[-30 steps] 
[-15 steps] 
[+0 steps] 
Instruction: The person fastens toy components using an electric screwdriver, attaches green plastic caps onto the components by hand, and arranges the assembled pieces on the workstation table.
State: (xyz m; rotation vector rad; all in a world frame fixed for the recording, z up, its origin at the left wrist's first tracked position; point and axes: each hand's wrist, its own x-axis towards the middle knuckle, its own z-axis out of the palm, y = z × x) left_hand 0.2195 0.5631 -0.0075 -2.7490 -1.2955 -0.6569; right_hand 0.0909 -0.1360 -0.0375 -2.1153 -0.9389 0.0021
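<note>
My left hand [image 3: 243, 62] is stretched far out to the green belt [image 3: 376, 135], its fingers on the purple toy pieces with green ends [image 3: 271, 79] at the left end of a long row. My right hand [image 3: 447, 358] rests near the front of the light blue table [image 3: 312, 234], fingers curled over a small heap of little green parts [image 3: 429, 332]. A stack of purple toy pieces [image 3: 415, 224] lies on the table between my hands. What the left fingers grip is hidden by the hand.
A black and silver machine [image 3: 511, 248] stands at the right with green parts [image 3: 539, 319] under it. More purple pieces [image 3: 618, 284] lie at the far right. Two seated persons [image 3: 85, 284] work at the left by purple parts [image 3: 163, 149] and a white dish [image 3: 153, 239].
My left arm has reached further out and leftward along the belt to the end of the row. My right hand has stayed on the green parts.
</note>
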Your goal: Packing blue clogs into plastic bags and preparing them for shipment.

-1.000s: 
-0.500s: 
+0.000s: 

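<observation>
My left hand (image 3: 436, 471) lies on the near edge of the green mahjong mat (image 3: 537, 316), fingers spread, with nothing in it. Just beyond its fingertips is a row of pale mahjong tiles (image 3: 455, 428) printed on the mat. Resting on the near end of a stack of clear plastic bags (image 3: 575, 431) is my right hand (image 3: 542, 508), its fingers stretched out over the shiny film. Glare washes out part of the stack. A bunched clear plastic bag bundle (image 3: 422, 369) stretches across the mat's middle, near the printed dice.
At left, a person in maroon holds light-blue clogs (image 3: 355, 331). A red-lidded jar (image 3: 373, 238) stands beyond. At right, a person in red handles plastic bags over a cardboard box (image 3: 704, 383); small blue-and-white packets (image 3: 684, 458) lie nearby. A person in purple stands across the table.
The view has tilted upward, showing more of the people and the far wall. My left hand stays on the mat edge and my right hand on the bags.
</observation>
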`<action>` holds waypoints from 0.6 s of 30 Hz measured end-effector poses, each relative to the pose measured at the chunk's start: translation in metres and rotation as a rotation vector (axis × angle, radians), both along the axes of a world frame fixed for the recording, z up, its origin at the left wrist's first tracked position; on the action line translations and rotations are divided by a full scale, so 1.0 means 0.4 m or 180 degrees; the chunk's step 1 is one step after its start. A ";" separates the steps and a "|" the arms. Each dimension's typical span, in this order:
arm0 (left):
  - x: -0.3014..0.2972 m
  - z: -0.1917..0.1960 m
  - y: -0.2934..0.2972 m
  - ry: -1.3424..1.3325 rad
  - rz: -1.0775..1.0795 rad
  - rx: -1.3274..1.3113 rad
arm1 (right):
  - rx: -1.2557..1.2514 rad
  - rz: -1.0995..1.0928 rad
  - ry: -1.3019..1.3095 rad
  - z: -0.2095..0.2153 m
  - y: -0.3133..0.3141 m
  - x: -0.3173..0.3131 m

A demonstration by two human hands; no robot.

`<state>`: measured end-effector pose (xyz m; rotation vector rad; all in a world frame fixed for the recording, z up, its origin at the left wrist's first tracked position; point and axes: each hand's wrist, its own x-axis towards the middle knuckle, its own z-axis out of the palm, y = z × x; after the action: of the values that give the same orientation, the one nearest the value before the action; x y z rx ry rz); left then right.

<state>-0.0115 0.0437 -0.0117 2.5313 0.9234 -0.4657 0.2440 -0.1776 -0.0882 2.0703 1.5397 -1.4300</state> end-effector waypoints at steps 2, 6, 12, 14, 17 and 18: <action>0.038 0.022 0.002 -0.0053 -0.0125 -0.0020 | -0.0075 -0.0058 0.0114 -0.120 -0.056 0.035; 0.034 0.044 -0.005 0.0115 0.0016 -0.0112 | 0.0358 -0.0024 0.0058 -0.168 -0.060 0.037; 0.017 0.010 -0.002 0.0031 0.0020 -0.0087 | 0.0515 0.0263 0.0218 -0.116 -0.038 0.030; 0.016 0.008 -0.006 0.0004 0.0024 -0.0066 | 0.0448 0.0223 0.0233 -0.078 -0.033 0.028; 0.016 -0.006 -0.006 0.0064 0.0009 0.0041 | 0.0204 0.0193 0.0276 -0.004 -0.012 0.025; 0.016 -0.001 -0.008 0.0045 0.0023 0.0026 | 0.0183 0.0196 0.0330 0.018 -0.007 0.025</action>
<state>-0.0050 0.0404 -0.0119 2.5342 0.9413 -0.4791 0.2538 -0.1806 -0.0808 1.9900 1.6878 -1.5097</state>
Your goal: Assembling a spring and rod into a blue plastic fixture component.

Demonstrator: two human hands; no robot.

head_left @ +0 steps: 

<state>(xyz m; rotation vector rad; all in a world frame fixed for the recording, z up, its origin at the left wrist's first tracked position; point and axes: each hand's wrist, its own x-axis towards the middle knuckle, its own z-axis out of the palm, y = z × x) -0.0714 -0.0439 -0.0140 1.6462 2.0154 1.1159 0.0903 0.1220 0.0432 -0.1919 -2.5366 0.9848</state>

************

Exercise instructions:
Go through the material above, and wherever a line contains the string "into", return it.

Exercise result:
Your goal: Packing blue clogs into plastic bags and preparing them for shipment.
Your goal: Assembling a spring and rod into a blue plastic fixture component.

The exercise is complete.